What to watch for today
Merkel continues her coalition partner search. The German chancellor’s party kicks off a new round of discussions with the Social Democrats after talks with the Greens failed.
Britain’s surveillance inquiry. Parliament’s intelligence oversight committee will begin an investigation into GCHQ, MI5 and MI6 in the wake of Edward Snowden’s revelations, including some public hearings. Separately, Snowden’s dad said “there’s more to be shared” after visiting his son in Russia.
Can Google shake its dependence on ads? Analysts expect a 14% bump in earnings and will pay attention to the search giant’s plan to unite mobile and desktop ad sales. But we’ll be watching to see whether the company’s app store, cloud computing services and Chromecast video-streaming device are making any money.
Verizon’s first post-buyout results. The telco spent $130 billion to buy out Vodafone’s share of Verizon Wireless, and its earnings announcement will give an inkling of how the move will benefit the company in the future.
Multinationals deal with emerging-market currencies. Swiss foodmaker Nestlé will post third-quarter sales today, two weeks after its competitor Unilever announced lower sales projections due to currency depreciation in developing economies.
While you were sleeping
The US debt showdown ended with a Republican whimper. GOP legislators conceded they couldn’t push their policy agenda by threatening a default on US debt, with both houses approving an 11th-hour Senate plan to extend the budget and debt ceiling. Even as government employees return to work on Friday, the shutdown may have cost the economy $24 billion—and there could be another face-off in early 2014.
Mark Cuban was cleared of insider trading by a Texas jury that sided with the billionaire Dallas Mavericks owner over the US Securities and Exchange Commission, which brought the civil lawsuit in 2008.
Japanese manufacturers in a good mood. A Reuters poll found that confidence remained steady as the effects of Abenomics boosted manufacturing, but the service sector’s mood declined for the second straight month, suggesting that private spending is losing momentum.
Ebay issued a gloomy holiday forecast… The firm said growth rates across the e-commerce industry have slowed due to waning consumer confidence, thanks in part to the US government shutdown.
…And Apple cut orders for the iPhone 5c. The decision to make fewer of the company’s new low-end smartphones could indicate low consumer demand for the gadgets.
JP Morgan paid up, again. The bank agreed to pay a $100 million fine and acknowledged that its “London Whale” trading fiasco was “recklessly manipulative.”

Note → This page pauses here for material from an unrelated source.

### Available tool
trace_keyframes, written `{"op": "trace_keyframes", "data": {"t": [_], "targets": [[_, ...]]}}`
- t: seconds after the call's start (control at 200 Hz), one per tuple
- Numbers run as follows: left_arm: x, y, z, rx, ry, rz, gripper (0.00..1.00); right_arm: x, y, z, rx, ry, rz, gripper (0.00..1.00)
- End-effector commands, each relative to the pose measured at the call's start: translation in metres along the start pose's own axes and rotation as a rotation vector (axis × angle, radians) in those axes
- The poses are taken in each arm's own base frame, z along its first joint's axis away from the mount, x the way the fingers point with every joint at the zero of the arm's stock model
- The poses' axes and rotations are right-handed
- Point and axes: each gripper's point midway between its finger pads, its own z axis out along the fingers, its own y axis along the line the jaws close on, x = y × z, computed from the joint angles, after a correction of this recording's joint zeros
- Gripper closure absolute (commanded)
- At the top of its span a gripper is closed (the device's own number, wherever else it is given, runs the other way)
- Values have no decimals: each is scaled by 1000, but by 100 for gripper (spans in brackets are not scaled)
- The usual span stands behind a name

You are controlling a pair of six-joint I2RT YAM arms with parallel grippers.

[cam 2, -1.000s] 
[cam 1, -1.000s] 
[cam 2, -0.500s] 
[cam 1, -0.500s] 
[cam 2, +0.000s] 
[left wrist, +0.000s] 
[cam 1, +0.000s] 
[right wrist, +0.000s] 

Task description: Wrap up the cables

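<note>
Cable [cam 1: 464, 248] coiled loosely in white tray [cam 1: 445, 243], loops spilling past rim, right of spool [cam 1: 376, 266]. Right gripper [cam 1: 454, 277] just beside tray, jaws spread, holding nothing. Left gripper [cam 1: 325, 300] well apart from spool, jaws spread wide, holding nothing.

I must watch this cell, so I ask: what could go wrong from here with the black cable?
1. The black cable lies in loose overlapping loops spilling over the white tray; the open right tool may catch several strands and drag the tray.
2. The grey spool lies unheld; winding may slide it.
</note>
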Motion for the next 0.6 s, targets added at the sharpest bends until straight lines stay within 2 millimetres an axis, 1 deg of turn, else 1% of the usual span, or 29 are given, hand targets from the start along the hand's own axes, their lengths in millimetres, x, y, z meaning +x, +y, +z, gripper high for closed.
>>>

Quartz obsession interlude
Roberto A. Ferdman on the dangerous state of the global food industry. ”Food consumption has exceeded food production for five of last ten years, and it appears to have caught up with us. World grain reserves haven’t been this low since 1974. Without a healthy level of reserves to fall back on, the world is woefully unprepared for any and all unexpected bouts of severe weather. Meager harvests by any of the world’s main exporters of grain, which includes corn, wheat and rice, could leave significant portions of the earth without enough food. Compounding the problem are spiking global food prices: Dangerously low reserves have pushed food prices up to near record levels.” Read more here.
Matters of debate
The US credit rating should be downgraded. Even though default was averted, the world has lost its faith in the American political system.
Healthcare.gov should have gone open-source. It’s crazy that public projects don’t rely on a public development process.
Transparency makes CEOs even more overpaid. The more companies disclose, the more executive pay goes up.
The Web killed softcore porn. Case in point: Cinemax After Dark is being discarded in favor of more respectable programming.
Should runners land on their heels or toes? Despite fierce arguments, there’s no single best way to run.
Indonesia has surpassed China as the top source of cyber attacks. It’s not necessarily Indonesians, but hackers taking advantage of the country’s insecure computer networks.
Meet China’s trashy nouveau riche. The tuhao are crass, wealthy and inspiring both envy and anger in China.